• **What is required**:
Read through the listing below, and copy every line where the string "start" appears.

• **Supplied data**:

·····

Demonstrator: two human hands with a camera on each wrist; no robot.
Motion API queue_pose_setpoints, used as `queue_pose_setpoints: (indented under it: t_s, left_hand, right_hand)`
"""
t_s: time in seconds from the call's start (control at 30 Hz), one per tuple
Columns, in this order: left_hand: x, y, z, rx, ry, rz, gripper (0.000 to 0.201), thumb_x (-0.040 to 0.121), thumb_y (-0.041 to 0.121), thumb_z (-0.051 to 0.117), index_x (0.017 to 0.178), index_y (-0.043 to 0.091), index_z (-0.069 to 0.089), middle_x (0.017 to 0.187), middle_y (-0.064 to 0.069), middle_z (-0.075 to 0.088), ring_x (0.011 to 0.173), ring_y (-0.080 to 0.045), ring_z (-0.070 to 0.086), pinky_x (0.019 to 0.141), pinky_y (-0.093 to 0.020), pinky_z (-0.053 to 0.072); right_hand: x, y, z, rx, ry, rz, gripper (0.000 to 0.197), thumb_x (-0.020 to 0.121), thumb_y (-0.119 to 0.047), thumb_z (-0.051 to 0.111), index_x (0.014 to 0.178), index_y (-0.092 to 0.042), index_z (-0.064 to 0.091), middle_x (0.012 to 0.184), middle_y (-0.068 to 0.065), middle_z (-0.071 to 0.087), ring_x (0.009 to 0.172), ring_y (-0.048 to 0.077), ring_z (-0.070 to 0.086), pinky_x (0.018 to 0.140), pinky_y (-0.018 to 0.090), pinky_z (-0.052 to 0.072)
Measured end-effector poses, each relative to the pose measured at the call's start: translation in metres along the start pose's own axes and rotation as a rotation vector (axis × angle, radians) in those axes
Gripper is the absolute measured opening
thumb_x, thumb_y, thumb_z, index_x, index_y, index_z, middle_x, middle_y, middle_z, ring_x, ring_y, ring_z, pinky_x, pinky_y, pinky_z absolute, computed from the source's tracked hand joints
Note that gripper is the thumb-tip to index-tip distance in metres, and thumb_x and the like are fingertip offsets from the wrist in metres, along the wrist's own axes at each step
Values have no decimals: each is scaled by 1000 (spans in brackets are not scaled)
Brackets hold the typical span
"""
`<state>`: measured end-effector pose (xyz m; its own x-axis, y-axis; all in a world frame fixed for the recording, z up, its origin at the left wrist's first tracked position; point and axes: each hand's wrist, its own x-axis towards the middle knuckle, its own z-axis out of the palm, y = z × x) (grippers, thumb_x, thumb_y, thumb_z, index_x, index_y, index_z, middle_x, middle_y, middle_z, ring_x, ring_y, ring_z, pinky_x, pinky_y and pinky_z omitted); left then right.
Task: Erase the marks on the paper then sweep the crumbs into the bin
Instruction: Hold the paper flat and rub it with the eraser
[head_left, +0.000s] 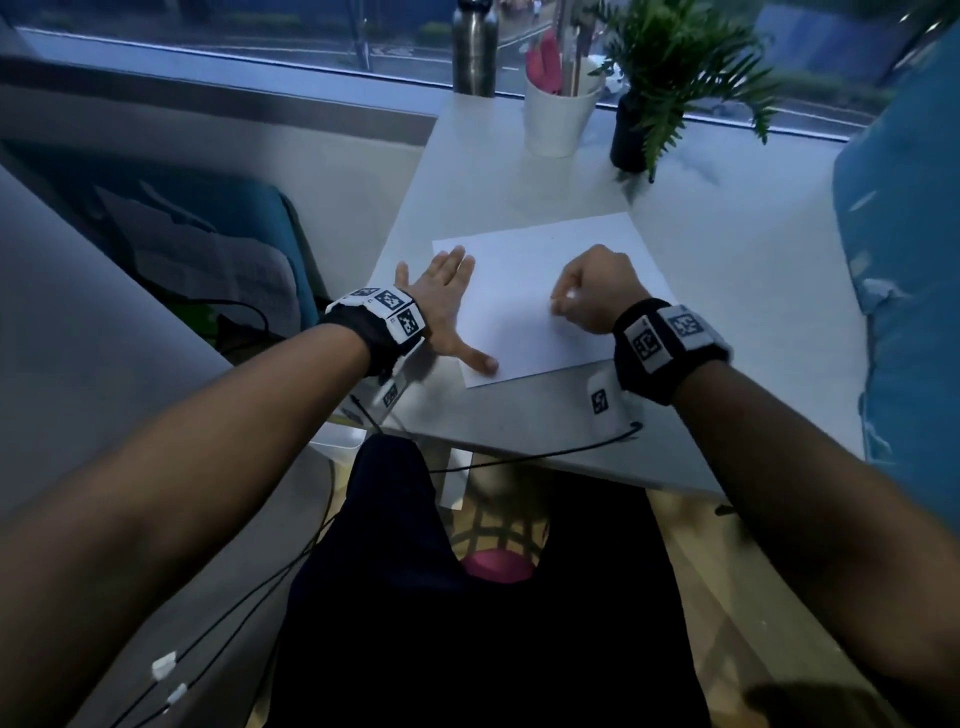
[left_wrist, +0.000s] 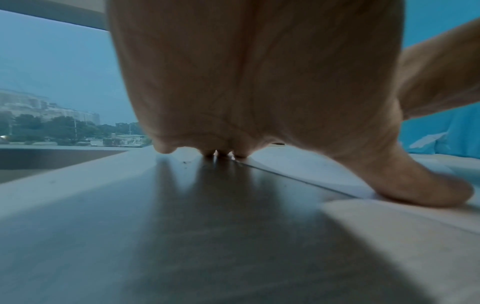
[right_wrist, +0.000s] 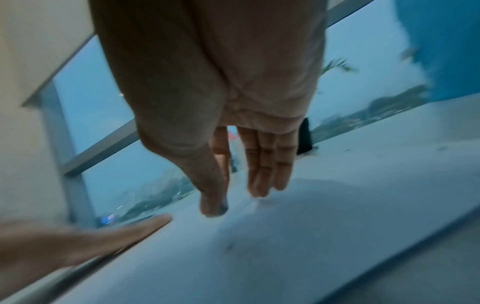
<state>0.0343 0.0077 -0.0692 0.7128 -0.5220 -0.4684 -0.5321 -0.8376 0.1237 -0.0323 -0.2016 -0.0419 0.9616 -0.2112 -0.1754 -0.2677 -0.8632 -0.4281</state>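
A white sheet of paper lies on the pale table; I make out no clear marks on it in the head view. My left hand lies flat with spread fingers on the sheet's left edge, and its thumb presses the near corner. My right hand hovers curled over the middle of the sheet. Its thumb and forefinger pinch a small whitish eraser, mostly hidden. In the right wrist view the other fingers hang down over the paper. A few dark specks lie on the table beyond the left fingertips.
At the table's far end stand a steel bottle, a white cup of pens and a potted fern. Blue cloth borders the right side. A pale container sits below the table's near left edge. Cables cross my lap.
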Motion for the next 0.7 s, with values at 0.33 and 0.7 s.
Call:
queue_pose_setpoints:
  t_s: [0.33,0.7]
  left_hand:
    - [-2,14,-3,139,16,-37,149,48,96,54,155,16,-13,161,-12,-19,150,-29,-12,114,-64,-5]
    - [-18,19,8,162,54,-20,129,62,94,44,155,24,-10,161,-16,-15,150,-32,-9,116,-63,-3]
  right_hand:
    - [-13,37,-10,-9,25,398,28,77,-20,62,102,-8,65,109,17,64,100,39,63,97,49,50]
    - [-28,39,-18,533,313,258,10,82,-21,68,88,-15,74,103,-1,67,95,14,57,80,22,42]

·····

• **Task response**:
t_s: time in seconds from the call's start (control at 30 Hz), one per tuple
Measured end-effector poses, each relative to the pose measured at the call's start: translation in metres along the start pose's own axes and rotation as a rotation vector (axis × angle, radians) in those axes

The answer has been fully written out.